If you only want to store the last completed simulated frame, then set both the Checkpoint Trail Length and the Checkpoint Interval to 1. If the checkpoint files are large and take a long time to write, then that can add a significant amount of time to the sim. 

The way Houdini deals with clearing them out can be a bit unreliable, so make sure you manually delete them once you’re done with them, otherwise they can screw up new simulations later (or just use $HIPNAME in the checkpoint filename and make sure you save a new scene each time you re-sim).


> On 5 Feb 2017, at 15:29, Gary Jaeger <gary at CORESTUDIO.COM> wrote:
> 
> I’ve actually had a few sims go all the way through, though it’s far from consistent. So it CAN work, but something is definitely wonky. 
> 
> Is it possible to pick up a partially saved sim? For instance if my distributed sim gets 30% through and dies, can is it possible to just pick up where it left off? I don’t see anything obvious in the docs. Thanks. 
> 
> Gary Jaeger / 650.728.7957 direct / 415.518.1419 mobile
> http://corestudio.com <http://corestudio.com/>
>> On Feb 4, 2017, at 8:47 AM, Gary Jaeger <gary at corestudio.com> wrote:
>> 
>> Thanks so much Rob! Yeah, It must be something specific to the communication between the machines and simming. Our farm has been very reliable for all sorts of distributed tasks, including writing ifd files and rendering mantra.

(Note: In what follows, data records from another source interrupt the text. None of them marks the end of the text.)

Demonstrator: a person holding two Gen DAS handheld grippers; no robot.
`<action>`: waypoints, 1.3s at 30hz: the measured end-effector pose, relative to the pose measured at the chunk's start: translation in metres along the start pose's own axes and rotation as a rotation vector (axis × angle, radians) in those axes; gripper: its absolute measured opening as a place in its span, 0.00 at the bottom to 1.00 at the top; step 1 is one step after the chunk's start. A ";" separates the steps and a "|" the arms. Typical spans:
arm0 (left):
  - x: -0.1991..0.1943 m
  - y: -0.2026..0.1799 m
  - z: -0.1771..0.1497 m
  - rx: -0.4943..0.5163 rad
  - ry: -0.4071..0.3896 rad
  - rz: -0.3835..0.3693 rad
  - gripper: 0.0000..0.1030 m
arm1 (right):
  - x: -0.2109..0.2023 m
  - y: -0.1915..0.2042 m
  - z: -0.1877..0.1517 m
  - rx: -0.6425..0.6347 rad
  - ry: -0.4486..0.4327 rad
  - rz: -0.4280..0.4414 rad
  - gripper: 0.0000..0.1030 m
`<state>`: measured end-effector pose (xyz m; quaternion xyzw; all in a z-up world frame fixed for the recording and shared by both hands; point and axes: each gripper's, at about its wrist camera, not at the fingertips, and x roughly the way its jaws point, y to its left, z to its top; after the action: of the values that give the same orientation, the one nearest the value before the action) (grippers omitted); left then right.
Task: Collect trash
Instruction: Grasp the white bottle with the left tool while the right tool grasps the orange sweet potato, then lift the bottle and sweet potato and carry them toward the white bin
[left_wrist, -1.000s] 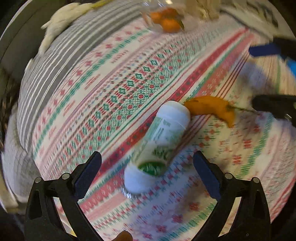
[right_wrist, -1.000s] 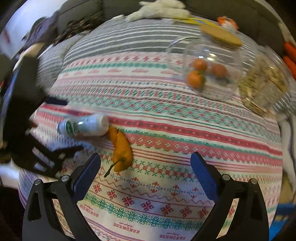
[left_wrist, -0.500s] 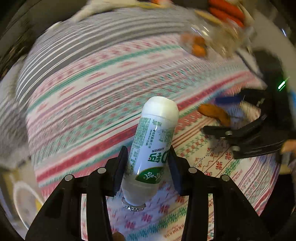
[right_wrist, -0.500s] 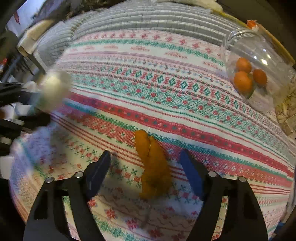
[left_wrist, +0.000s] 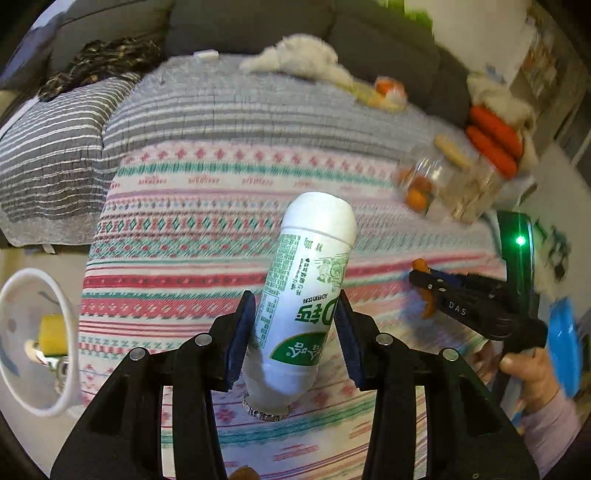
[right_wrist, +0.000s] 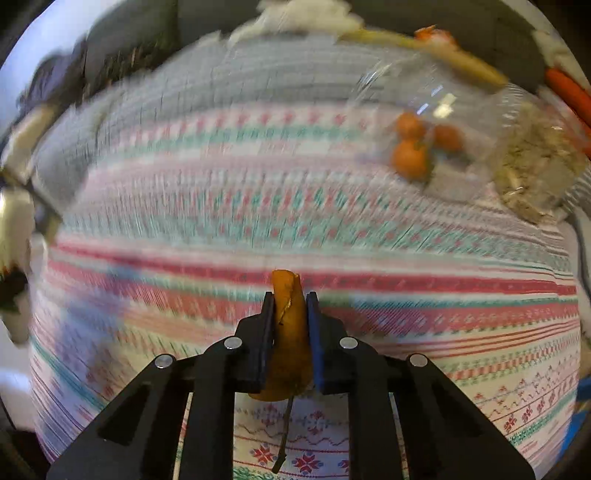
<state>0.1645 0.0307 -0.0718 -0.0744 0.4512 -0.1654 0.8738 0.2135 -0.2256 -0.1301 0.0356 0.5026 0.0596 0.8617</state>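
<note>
Over a striped tabletop (left_wrist: 207, 229), the left hand-held gripper (left_wrist: 293, 332) clamps a light, slippery bottle (left_wrist: 306, 291) mid-body, while the right hand-held gripper (right_wrist: 290, 332) is closing on a soft, limp peel (right_wrist: 290, 328).

My left gripper (left_wrist: 293, 332) points steeply down, pads clamped on the white bottle (left_wrist: 306, 295). At its three o'clock, my right gripper (right_wrist: 290, 321) is closing, pads pressing the orange peel (right_wrist: 290, 332).
</note>
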 end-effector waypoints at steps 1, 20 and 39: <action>-0.003 -0.004 0.002 -0.004 -0.032 -0.007 0.40 | -0.016 -0.005 0.006 0.035 -0.061 0.003 0.17; -0.052 -0.033 0.002 0.035 -0.385 0.152 0.40 | -0.100 0.051 0.018 0.229 -0.478 -0.096 0.17; -0.113 0.060 -0.009 -0.143 -0.423 0.283 0.40 | -0.121 0.167 -0.001 0.039 -0.558 -0.043 0.18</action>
<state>0.1095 0.1272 -0.0072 -0.1052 0.2750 0.0098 0.9556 0.1426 -0.0775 -0.0059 0.0567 0.2477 0.0196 0.9670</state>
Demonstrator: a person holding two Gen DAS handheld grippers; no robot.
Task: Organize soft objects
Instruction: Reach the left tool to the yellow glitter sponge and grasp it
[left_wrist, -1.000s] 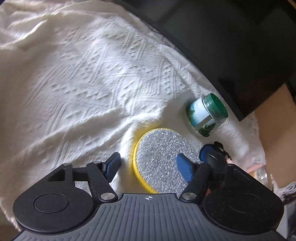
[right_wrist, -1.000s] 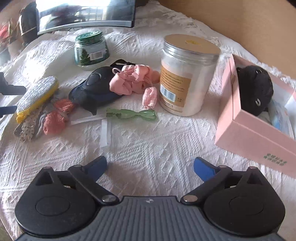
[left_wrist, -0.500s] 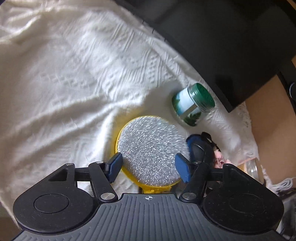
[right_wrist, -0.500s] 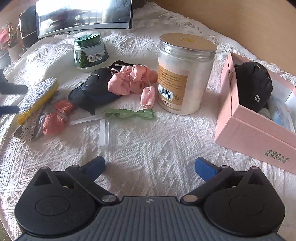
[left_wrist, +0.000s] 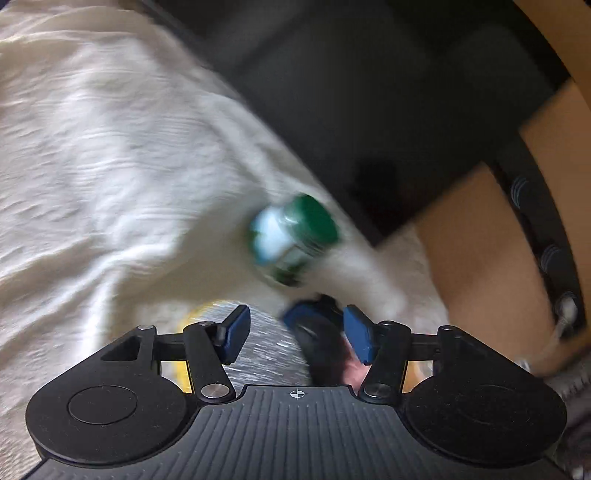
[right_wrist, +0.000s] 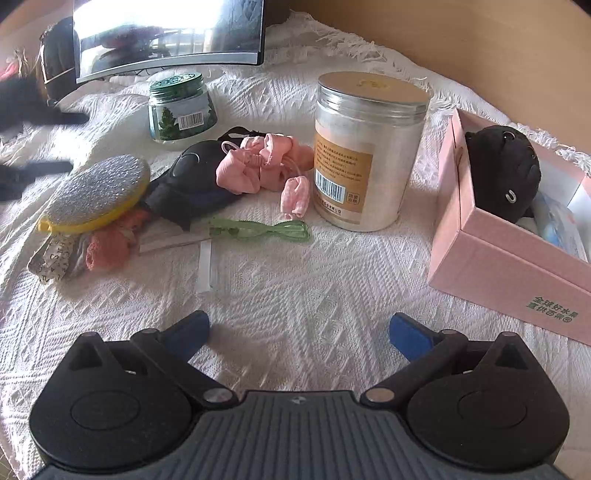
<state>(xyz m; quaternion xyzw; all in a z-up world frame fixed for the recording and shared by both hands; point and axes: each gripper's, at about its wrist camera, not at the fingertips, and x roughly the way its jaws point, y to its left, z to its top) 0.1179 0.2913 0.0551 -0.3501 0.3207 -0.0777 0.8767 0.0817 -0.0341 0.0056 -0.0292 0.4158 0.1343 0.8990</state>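
Rough woven white cloth (right_wrist: 295, 302); glittery silver sponge (right_wrist: 99, 188); matt pink cardboard box (right_wrist: 491, 266).

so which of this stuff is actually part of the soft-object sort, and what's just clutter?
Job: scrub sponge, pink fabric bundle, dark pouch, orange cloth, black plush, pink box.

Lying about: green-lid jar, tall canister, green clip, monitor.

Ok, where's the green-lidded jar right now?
In the right wrist view the green-lidded jar stands upper left on the white cloth, just before the monitor and behind the dark pouch.
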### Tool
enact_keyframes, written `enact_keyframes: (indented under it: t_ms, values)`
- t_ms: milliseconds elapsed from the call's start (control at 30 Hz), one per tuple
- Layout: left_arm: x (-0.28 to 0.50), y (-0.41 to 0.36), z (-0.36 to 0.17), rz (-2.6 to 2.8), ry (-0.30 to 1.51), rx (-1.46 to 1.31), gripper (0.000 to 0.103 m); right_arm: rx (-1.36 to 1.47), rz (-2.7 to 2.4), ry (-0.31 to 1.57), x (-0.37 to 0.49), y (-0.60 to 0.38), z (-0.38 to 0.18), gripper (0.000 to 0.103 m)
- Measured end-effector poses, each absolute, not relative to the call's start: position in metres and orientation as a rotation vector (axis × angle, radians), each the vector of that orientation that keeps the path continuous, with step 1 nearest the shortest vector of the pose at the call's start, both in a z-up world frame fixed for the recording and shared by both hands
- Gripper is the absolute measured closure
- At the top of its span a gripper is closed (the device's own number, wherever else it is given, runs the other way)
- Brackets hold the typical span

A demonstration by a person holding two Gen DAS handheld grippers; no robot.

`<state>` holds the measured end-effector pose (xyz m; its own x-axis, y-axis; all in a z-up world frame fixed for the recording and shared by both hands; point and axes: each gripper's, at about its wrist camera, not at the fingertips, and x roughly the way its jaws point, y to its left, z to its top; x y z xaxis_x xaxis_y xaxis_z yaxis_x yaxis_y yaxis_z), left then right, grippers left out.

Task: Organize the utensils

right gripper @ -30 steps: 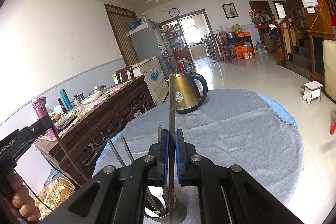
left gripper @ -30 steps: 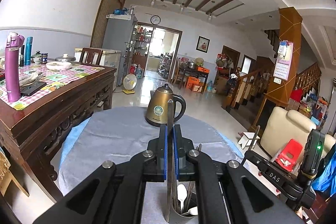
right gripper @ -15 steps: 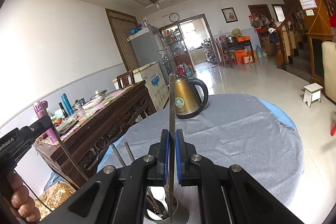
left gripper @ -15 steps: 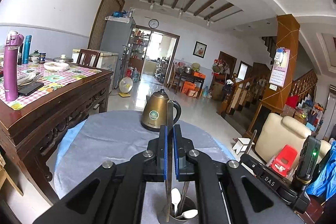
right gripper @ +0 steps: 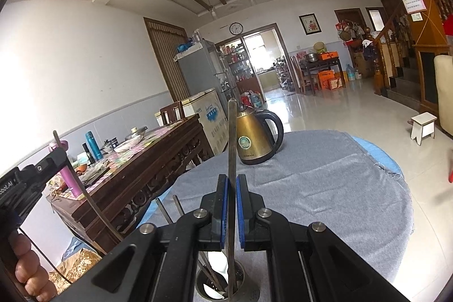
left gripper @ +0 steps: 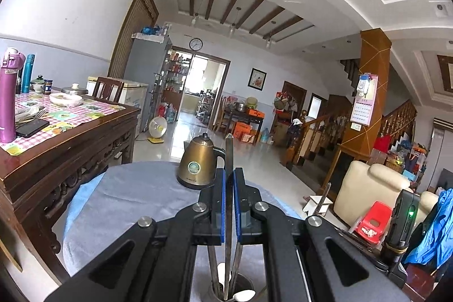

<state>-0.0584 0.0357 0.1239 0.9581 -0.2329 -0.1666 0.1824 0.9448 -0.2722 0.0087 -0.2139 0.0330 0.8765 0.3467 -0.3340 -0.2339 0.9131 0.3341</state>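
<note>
My left gripper [left gripper: 229, 180] is shut on a thin metal utensil [left gripper: 228, 154] that stands upright. Its lower end reaches into a metal holder [left gripper: 249, 282] just below, beside a white spoon [left gripper: 243, 295] and other handles. My right gripper [right gripper: 232, 183] is shut on a second upright metal utensil [right gripper: 232, 132], whose lower end dips into the same holder [right gripper: 252, 292]. In the right wrist view the left gripper's body [right gripper: 36, 177] shows at the left edge with a hand [right gripper: 25, 273] under it. Both utensils' working ends are hidden.
A brass kettle [left gripper: 198, 163] [right gripper: 252, 137] stands at the far side of the round table with a grey cloth [left gripper: 127, 197] [right gripper: 325, 188]. A carved wooden side table [left gripper: 70, 143] [right gripper: 136, 174] with bottles and dishes is close on the left. A cream chair [left gripper: 371, 191] is at the right.
My left gripper has tipped upward a little with its utensil, so the kettle and table sit lower in its view. The right gripper has stayed put.
</note>
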Motion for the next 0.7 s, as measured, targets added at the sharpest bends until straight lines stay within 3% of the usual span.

But this sim thing is killing us!
>> 
>> On Fri, Feb 3, 2017 at 11:34 AM, rvinluan <rvinluan at sidefx.com <mailto:rvinluan at sidefx.com>> wrote:
>> Hi Gary,
>> 
>> Sorry for the late reply.
>> 
>> I tried out the splash tank .hip file on our farm here and was able to simulate through all 120 frames across 5 slices/machines.  So I don't think the errors are specific to the scene or simulation setup.
>> 
>> Looking at the errors from the job output it looks like general networking issues.  It's as if communication between the client machines is disrupted causing a breakdown.  I noticed from the diagnostics files that you are using MacOS for your client machines so I wonder if the networking issue is specific to Mac.  For example, we have a couple of users here on MacBook Pros using El Capitan and Sierra and they complain that their Macs disconnect from the wifi for inexplicable reasons at least once or twice a day.
>> 
>> When I tested the splash tank scene I used an all Linux farm since I didn't have enough dedicated Mac machines.
>> 
>> Maybe try simplifying the setup by reducing the number of slices/machines and reducing the number of frames?  Perhaps only one of the machines has a networking issue which is causing everything to fail.  You can submit the sim job to different machines to see if a certain combination succeeds or fails.
>> 
>> Cheers,
>> Rob
>> 
>> On 2017-01-31 12:46 PM, Gary Jaeger wrote:
>> Thanks Antoine-
>> 
>> Just checked and they all have at least 600GB avail on their boot drives.
>> 
>> Gary Jaeger / 650.728.7957 <tel:650.728.7957> direct / 415.518.1419 <tel:415.518.1419> mobile
>> http://corestudio.com <http://corestudio.com/> <http://corestudio.com/ <http://corestudio.com/>>
>> 
>> On Jan 31, 2017, at 9:14 AM, Antoine Durr <antoinedurr at gmail.com <mailto:antoinedurr at gmail.com>> wrote:
>> 
>> It sounds like you’re running out of disk space on one of the machines used for the distributed sim.
>> 
>> — Antoine
>> 
>> On Jan 31, 2017, at 7:11 AM, Gary Jaeger <gary at corestudio.com <mailto:gary at corestudio.com>> wrote:
>> 
>> Hi Gary,
>> 
>> If I were to guess it almost looks like a general network disruption.  I'm basing that on the "Write pipe error" messages. Perhaps a disruption occurs while a message is passed from one machine to another so the message is incomplete?
>> 
>> Anyway, would you be able to post the job output and diagnostics files for one of the failed slice jobs?  And also the .hip file?
>> 
>> I can give it a whirl here and see if it's an issue with HQueue or distributed sims.
>> 
>> Cheers,
>> Rob
>> 
>> On 2017-01-29 7:08 PM, Gary Jaeger wrote:
>> A quick follow up. I watched on of the machines on the farm doing a sim - i
>> just did a quick splash tank to make sure it wasn't my scene. Early on the
>> CPUs are pegged and everything moves along. RAM is not even close to being
>> an issue, the process is using up about 2GB. Looks like maybe it's the
>> hython process? Anyway, at some point the CPU usage just drops to nothing.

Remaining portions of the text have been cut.